January 21, 2020
GREYCORTEX is happy to announce that we have released the latest version of our MENDEL network traffic analysis solution. Version 3.5.0 brings important features, improvements, and bug fixes. Among major features, you can find Central Event Management, which enables users to create multi-level appliance structure for exhaustive network overview, or data export into CSV format for more in-depth analysis or enriching other big data tools.
This version contains a number of major changes in the system. To ensure a smooth upgrade process and to provide support to all our partners and customers, we will be introducing this release gradually over the next 14 days.
Data Export into CSV format
MENDEL users can now export data regarding hosts, network, flows, and even incidents into csv. format for further processing and creation of new network data visualizations.
Central Event Management
For customers or partners with larger deployments, MENDEL offers the ability to connect appliances using a multi-level structure; consisting of sensors, collectors, and a Central Event Management console. This provides a more comprehensive overview of the full network.

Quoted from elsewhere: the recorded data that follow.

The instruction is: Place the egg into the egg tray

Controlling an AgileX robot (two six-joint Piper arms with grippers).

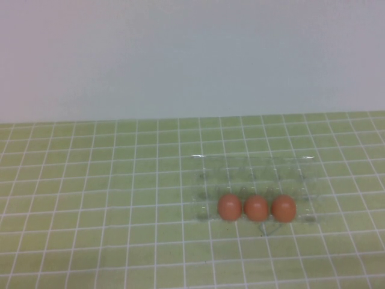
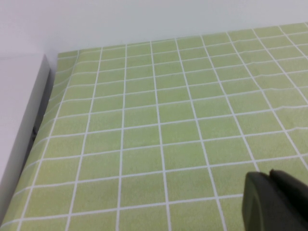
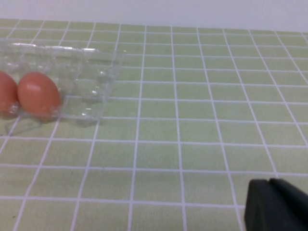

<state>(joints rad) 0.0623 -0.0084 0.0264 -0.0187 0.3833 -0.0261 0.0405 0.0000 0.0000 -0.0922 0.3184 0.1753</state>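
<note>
Eggs, three smooth orange-brown ones, sit side by side in the near row of the thin clear plastic egg tray (image 1: pixel 255 165), the rightmost egg (image 1: pixel 283 208) among them. Fragile, light and slippery, it would need a gentle hold across its widest part. Left gripper (image 2: pixel 275 201) and right gripper (image 3: pixel 275 204) hang low over green gridded cloth (image 1: pixel 90 198); whether they are open cannot be told.

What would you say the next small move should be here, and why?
Probably none beyond keeping both arms parked. All three eggs already sit in the near row of the clear egg tray, and no loose egg shows on the green mat. The left gripper and right gripper show only in their wrist views, away from the tray.
</note>
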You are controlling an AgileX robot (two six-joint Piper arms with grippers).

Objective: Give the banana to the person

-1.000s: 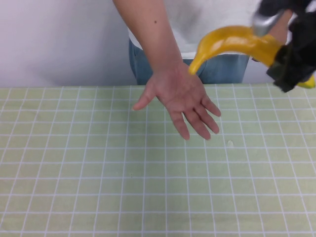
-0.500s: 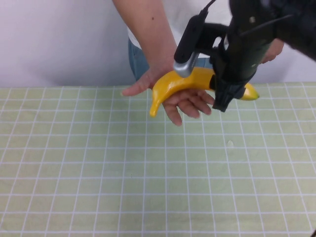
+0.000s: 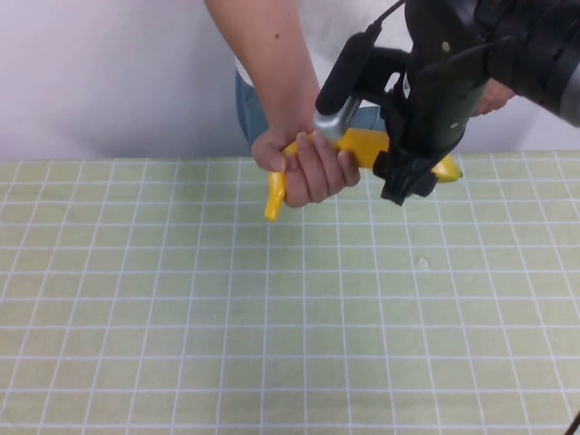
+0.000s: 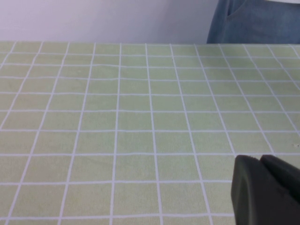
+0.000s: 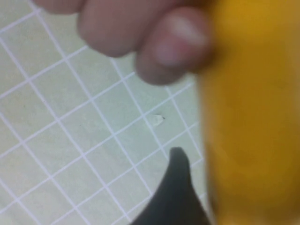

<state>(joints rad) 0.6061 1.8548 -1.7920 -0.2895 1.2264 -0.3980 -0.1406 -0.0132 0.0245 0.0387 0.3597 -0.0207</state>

Validating SSL and TLS certificates
For encrypted communication, MENDEL detects expired or invalid SSL and TLS certificates and alerts the user.
ARP protocol parser
We have added the ability to parse the communications using the Address Resolution Protocol for even better processing of non-IP data.
Operating system identification using L7 data
MENDEL is able to detect the operating system of the host more precisely, using an advanced data model based on Samba, DHCP, HTTP, SSH, and L3/L4 parameters, among others. Data is also presented within a new dashboard showing the top operating systems in the network for the chosen period.
Filtering data by additional values
We added the option to filter by additional variables, including operating system, interface, application, and port range.
New predefined dashboards
We have provided two new dashboards: Risks and Statistics; for our users to quickly and easily review the situation in their network.
- Upgrade of system components
- Printer tagging
- Browser protocol parser
- Sensor-Collector management
- Enhanced TLS 1.3 protocol parser
- Extended host/subnet lease time
- Configurable display level
- Decoding QoS/DSCP
- System improvements
- Network capture module improvements
- GUI improvements
- Localization improvements
MMS protocol processing
For the visualization of MMS protocol data and further analysis, we added MMS protocol processing.
Asset resources management
We added the ability to name, manage, and add new devices in the network.
DLMS/COSEM protocol parser
We added parsing for DLMS/COSEM, one of the most widely accepted international standards for utility meter data exchange.
OMRON FINS protocol parser
We added parsing for the OMRON FINS protocol, which can be used by a PLC program to transfer data and perform other services with a remote PLC connected on an ethernet network.
In general, our development team focused on improving user experience and reporting. As well as more improvements to user experience, system stability, and performance.
Please note that upgrading to version 3.5.0 will replace the system kernel and reboot the appliance.
We recommend having direct or remote access to the appliance in order to be able to restart it if necessary.